This repository contains my solution to Trinity College Dublin's CS7CS4: Machine Learning module 2019
Python 3 (Jupyter Notebook)
To apply basic machine learning models on a labelled dataset to predict the target feature 'Income in EUR' on a set of unlabelled data.
I started my solution by understanding the training data. I used Pandas function describe() to perform statistical analysis and visualization library seaborn to picturize any established patterns/shapes.
Data Cleaning
- NULL values: I chose to fill all missing values within the dataset with Mode of the respective column, keeping in mind the training set was not huge and I could possibly lose important data.
- Encoding: Categorical features were transformed using target encoding for one-hot encoding exponentially increased my data size making it extremely difficult for the models to provide best results.
- Noise:
- Outlier Detection: I identified outliers as the 0.01 percentile data using the function quantile. However, my experience in this assignment show outliers as an important feature and disregarding them would excessively overfit the model.
- Feature Reduction/Selection: I chose to drop 2 features namely 'Hair Color' and 'Gender' as they were of least importance and although hardly affected my RMSE score they helped speed up my model performance.
- Scaling/Normalisation:
Model Selection
- Linear Regression: This was my first model I trained my data on. I used this model on one-hot encoding and it gave me an RMS Error of ~79,000.
- Polynomial Regression: I tried polynomial regression as an attempt to optimize my performance on my linear regression model. This however did not help to provide any significant improvements.
- Random Forest: This model was the best performing model on my data when one-hot encoded. It reduced my RMSE score from 79,000 to 76,000. Later, using target encoding this model again performed well but not better than XGBoost.

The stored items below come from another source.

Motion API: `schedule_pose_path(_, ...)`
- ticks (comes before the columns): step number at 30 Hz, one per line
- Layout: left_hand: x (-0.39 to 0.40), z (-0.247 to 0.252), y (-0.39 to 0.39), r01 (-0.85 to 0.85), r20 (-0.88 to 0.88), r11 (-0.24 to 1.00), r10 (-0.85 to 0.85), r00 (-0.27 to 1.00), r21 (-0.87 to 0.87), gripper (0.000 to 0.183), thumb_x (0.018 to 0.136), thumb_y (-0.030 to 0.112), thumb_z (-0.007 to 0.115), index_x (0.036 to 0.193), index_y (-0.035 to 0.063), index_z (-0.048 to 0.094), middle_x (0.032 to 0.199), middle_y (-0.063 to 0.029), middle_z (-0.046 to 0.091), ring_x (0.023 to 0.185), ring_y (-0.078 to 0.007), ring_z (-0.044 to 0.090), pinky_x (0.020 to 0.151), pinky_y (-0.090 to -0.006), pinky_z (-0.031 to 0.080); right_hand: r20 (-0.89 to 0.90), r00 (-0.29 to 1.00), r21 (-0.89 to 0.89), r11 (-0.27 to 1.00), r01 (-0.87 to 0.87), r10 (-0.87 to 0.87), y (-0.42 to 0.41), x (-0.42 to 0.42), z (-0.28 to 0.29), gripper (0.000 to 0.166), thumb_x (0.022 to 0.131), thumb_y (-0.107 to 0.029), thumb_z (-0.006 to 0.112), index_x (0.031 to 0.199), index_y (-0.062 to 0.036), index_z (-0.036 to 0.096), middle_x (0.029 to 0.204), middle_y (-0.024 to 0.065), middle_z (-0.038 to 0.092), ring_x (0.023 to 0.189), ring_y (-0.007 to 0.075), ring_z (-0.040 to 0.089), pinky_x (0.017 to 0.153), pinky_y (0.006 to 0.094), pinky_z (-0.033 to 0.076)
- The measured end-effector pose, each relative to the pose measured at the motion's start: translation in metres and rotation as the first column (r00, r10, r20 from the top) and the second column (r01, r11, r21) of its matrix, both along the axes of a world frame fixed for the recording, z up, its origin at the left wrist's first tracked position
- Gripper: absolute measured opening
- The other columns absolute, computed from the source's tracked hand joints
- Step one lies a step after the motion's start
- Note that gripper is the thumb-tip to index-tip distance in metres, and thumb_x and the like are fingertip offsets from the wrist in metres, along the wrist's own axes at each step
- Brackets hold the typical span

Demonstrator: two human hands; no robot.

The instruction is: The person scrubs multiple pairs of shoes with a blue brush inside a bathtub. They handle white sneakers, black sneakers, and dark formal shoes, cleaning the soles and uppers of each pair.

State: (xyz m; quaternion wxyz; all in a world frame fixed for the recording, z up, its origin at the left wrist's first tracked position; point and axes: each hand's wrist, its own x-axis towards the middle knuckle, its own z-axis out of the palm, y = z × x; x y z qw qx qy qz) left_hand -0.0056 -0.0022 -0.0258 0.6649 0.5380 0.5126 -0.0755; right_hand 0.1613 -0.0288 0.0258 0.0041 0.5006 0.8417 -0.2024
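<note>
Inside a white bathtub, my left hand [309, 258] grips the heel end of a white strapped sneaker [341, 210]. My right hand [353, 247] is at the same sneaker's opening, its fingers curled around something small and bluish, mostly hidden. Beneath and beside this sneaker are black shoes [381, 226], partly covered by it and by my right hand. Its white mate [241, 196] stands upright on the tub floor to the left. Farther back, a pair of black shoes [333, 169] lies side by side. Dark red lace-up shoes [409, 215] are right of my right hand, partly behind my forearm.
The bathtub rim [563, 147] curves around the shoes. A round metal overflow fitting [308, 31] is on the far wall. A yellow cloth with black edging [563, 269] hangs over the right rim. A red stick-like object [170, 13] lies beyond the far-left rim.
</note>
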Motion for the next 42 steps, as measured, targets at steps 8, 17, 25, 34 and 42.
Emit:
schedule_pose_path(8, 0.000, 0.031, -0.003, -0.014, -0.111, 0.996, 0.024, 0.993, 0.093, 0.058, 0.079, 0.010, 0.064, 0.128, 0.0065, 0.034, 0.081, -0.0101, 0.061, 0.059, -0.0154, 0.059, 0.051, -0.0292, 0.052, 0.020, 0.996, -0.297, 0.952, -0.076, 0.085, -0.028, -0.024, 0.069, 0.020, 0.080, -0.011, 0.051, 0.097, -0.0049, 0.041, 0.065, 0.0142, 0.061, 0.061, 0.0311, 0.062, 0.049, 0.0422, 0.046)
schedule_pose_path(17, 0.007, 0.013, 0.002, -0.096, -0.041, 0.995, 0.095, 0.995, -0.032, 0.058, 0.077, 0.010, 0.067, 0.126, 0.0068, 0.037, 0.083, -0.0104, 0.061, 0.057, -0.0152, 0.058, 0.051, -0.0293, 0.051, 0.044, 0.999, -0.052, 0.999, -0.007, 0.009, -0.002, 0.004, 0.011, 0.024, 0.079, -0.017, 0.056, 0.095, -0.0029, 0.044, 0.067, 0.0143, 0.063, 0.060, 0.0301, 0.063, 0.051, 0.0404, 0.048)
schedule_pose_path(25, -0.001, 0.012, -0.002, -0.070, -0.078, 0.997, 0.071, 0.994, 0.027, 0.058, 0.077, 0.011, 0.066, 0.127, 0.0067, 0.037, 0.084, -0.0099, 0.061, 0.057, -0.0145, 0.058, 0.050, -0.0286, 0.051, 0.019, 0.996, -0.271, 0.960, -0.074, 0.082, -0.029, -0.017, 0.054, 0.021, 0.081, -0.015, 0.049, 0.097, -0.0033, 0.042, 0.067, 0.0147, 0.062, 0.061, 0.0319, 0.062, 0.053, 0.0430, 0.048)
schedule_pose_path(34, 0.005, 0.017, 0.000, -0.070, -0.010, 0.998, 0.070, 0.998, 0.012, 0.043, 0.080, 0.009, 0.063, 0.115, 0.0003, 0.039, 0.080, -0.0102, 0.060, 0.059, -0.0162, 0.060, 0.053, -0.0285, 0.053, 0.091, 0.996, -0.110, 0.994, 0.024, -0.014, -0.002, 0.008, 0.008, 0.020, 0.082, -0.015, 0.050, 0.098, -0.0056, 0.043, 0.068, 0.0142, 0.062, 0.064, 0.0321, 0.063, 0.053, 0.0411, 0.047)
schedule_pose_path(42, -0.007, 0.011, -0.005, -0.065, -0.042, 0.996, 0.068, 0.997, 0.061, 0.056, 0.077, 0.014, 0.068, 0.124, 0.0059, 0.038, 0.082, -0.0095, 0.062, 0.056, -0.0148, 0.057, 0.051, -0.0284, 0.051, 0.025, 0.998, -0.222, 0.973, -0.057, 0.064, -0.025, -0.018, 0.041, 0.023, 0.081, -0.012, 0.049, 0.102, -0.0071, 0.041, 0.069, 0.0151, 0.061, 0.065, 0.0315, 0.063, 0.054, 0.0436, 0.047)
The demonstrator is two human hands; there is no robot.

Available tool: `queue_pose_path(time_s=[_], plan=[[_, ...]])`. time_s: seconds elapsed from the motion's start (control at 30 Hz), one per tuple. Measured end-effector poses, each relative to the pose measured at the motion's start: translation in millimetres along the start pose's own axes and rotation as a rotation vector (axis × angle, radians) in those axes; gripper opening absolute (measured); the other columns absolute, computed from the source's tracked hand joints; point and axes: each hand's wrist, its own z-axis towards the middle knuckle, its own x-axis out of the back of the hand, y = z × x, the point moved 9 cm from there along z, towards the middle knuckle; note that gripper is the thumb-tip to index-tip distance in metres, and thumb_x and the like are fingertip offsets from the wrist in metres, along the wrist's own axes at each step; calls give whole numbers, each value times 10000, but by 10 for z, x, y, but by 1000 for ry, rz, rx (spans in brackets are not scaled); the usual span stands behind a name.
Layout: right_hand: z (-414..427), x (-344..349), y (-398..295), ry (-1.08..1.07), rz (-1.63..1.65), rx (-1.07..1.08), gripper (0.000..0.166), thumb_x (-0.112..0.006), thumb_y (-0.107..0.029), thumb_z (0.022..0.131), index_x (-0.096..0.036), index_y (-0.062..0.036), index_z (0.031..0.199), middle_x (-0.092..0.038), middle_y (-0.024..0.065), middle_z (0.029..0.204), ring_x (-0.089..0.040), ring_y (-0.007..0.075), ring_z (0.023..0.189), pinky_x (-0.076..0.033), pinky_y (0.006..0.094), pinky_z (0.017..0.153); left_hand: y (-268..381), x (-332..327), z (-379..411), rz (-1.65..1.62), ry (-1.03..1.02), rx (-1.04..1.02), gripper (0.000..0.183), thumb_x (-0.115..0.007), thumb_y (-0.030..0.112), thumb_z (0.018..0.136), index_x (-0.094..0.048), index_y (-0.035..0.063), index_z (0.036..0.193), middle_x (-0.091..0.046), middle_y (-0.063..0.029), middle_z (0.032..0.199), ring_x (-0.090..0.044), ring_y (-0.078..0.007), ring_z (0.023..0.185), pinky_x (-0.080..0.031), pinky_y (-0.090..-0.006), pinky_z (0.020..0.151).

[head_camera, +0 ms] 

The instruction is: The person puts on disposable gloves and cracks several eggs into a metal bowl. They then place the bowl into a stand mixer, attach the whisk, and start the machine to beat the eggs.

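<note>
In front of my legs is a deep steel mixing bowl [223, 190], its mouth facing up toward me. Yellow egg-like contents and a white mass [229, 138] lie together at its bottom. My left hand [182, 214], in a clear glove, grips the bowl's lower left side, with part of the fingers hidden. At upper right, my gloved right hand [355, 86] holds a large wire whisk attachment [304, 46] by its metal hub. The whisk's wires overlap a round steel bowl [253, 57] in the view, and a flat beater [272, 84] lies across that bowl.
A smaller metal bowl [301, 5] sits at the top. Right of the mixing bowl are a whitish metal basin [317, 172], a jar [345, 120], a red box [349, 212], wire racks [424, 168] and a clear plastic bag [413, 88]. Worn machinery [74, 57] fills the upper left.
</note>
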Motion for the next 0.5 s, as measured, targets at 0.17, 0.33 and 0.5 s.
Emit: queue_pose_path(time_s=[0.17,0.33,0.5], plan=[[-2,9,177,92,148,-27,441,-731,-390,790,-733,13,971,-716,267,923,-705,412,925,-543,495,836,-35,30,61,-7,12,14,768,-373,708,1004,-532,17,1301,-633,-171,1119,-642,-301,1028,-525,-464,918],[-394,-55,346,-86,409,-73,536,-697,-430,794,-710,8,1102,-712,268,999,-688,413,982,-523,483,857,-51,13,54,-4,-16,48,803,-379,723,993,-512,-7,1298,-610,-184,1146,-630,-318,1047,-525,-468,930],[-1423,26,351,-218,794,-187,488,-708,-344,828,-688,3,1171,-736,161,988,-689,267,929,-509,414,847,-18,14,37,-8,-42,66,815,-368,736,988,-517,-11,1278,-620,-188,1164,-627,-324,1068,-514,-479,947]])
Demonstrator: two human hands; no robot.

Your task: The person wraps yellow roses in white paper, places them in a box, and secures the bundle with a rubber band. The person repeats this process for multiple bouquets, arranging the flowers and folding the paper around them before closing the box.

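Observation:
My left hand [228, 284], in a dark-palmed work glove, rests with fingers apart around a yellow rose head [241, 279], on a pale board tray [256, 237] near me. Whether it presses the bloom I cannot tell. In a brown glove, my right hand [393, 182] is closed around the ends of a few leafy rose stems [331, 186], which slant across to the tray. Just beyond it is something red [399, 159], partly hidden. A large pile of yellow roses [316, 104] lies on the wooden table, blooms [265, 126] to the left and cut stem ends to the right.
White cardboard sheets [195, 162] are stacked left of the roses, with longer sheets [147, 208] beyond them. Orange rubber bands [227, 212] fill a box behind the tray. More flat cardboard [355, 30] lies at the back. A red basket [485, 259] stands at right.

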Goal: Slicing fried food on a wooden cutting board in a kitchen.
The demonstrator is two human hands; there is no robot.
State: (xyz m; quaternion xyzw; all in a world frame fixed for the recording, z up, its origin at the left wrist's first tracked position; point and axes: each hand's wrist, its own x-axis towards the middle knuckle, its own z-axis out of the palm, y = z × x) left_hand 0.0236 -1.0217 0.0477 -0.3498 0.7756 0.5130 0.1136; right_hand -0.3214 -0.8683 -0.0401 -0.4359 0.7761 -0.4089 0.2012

- SVM: Support Vector Machine was comparitively slower model to train and did not perform well in either of the two encoding methodologies used.
- XGBoost: This was by far the best fit model for the problem, which not only was fast to train but provided exceptional training results. This model reduced my error from 76,000 to 60,000 with target encoding.
- Decision Trees: Decision trees being a classification model did not help in the current problem.
- KNN: I believe the results for this model were skewed even after GridSearchCV optimization because of the data being synthetic.
Optimization Strategies I used cross validation and grid search techniques to overcome overfitting and determining the best paramter combination for the problem in hand. I also played around with multiple models to train my dataset. Best results were obtained when I transformed my data using PolynomialFeatures and training my model on those transformed features using XGBoost.